◆ Brief: The exercise asks you to copy every line below in which "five" appears.

** Opening Information given block **

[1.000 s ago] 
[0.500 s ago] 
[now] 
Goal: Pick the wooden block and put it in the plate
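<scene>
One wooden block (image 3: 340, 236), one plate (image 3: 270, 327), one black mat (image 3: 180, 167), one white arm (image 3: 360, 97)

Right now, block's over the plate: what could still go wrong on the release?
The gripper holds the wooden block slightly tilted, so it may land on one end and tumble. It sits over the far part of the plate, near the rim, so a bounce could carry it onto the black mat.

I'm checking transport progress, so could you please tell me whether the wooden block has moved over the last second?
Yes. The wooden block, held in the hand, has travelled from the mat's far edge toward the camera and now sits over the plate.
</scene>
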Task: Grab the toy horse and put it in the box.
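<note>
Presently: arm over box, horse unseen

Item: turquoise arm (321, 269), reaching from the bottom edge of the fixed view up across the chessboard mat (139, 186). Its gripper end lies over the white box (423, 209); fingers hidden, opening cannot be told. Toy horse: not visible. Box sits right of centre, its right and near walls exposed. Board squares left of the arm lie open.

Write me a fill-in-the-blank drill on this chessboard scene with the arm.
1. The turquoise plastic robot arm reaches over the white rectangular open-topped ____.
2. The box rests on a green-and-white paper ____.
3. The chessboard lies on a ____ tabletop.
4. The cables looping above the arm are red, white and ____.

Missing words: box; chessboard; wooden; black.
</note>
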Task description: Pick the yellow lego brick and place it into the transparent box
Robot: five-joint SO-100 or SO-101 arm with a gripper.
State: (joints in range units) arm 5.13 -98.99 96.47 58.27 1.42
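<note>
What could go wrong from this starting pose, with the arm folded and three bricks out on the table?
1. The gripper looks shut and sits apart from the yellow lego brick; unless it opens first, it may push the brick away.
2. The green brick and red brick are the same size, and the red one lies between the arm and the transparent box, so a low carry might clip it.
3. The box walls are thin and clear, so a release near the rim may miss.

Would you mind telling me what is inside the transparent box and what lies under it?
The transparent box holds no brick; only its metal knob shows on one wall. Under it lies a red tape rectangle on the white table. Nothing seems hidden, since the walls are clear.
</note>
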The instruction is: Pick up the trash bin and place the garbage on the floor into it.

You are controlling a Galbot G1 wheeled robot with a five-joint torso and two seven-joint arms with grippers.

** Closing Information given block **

◆ Worked solution:
Robot: five-joint SO-100 or SO-101 arm with a gripper.
You are controlling a Galbot G1 wheeled robot with a five-joint torso and two seven-joint arms with grippers.

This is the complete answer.